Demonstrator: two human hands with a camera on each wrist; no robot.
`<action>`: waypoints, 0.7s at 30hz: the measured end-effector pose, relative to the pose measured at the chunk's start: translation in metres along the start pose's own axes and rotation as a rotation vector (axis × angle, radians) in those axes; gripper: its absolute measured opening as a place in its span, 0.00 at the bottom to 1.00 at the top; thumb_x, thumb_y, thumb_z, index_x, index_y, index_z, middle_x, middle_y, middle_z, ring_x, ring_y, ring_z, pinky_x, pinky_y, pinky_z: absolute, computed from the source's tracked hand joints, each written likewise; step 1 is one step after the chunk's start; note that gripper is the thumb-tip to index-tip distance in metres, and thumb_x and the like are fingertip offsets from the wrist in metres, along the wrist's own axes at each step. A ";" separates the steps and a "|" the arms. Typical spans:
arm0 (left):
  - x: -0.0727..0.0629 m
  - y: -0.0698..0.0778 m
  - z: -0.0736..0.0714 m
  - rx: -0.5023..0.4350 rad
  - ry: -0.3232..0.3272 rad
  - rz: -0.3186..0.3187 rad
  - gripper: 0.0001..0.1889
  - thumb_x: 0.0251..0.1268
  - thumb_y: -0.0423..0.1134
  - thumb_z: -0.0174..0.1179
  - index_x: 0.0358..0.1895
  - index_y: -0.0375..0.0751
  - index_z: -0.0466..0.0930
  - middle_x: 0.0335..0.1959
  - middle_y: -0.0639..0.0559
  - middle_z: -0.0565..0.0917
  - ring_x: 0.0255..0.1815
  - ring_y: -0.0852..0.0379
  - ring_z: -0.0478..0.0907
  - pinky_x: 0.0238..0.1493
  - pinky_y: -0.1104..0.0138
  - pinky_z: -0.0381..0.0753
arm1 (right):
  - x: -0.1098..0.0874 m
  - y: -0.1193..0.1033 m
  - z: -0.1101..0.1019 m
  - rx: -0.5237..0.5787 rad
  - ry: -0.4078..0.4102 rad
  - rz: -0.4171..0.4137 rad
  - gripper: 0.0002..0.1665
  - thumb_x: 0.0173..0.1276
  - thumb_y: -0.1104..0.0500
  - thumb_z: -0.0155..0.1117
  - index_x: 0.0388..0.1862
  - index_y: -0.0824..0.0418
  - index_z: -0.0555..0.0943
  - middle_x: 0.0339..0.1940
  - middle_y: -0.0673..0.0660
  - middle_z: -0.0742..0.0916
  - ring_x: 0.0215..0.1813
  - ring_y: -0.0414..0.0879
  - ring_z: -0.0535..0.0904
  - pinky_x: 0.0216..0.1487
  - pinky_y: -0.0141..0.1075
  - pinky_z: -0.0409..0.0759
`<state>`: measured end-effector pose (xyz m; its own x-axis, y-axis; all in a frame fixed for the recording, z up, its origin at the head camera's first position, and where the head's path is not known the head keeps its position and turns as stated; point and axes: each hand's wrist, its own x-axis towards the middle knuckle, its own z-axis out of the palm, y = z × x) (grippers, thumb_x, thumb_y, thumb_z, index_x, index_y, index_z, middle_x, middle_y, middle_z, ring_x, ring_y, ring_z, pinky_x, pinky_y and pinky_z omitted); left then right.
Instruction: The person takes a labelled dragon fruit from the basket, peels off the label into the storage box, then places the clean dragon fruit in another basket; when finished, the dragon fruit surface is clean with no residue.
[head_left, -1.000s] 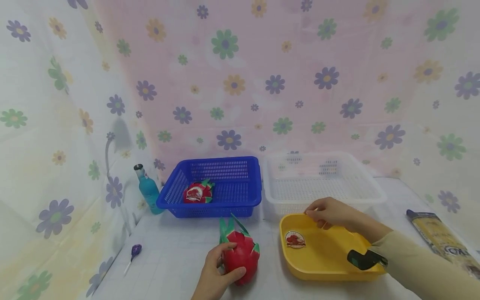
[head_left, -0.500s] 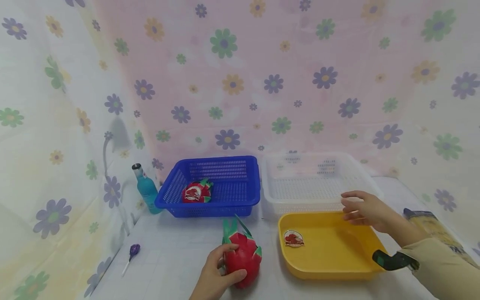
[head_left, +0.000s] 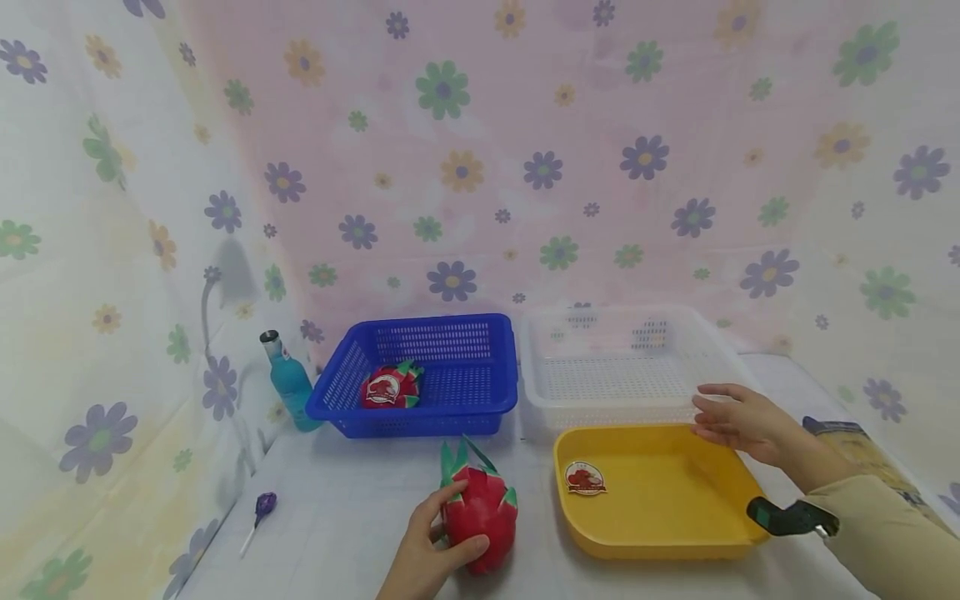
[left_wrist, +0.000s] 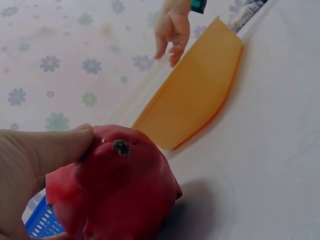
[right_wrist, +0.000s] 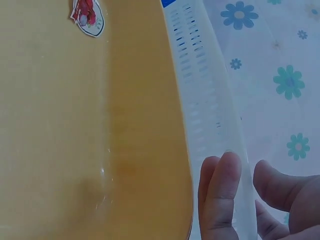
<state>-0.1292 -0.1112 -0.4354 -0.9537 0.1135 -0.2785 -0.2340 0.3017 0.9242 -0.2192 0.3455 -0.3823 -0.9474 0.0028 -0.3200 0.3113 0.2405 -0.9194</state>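
Left of the yellow rectangular plastic tray (head_left: 660,500), the oval red dragon fruit (head_left: 491,512) is gripped by the left hand (head_left: 427,546), long axis roughly following the tray's side; the right hand (head_left: 753,427) is held relaxed near its far rim.

Can't make out the lettering on the sticker (head_left: 585,478) in the yellow tray (head_left: 663,512), way too small from here, same with the print on the blue bottle (head_left: 291,383). The near end of the packet (head_left: 862,450) disappears behind the right sleeve (head_left: 877,521), which gets chopped by the edge of the head view. Left hand (head_left: 433,537) blocks one side of the red dragon fruit (head_left: 486,521), forearm cut off below.
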 end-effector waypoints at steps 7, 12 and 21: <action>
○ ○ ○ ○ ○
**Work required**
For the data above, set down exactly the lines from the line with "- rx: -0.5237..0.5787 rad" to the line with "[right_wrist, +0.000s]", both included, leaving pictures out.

**Written solution**
  - rx: -0.5237..0.5787 rad
  - ry: -0.4078..0.4102 rad
  - rz: -0.4171..0.4137 rad
  - gripper: 0.0002..0.1665
  - thumb_x: 0.0173..0.1276
  - thumb_y: -0.1104..0.0500
  - thumb_z: -0.0155..0.1117
  - index_x: 0.0388..0.1862
  - index_y: -0.0824..0.0418
  - index_z: -0.0555..0.0943
  - middle_x: 0.0339..0.1940
  - middle_y: -0.0673..0.0660
  - middle_z: -0.0742..0.0916
  - ring_x: 0.0215..0.1813
  - ring_y: -0.0414..0.0879
  - ring_z: -0.0535..0.0904
  - pinky_x: 0.0216..0.1487
  - pinky_y: -0.0141..0.1075
  - pinky_z: -0.0409..0.0759
`<state>`: measured end-effector pose (xyz m; its own x-axis, y-axis; all in a frame fixed for the recording, z up, its origin at the head camera's first position, and where the head's path is not known the head keeps its position and turns as stated; point and axes: each hand's wrist, its own x-axis towards the middle knuckle, its own z-axis out of the palm, y = z × x) (grippers, thumb_x, thumb_y, thumb_z, index_x, index_y, index_z, middle_x, middle_y, middle_z, ring_x, ring_y, ring_z, pinky_x, pinky_y and pinky_z omitted); left then right.
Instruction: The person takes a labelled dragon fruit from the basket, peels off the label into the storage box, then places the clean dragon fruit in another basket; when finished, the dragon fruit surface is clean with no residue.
[head_left, -1.000s] 
[head_left, -0.500s] 
[head_left, +0.000s] 
[left_wrist, +0.000s] 
[right_wrist, +0.000s] 

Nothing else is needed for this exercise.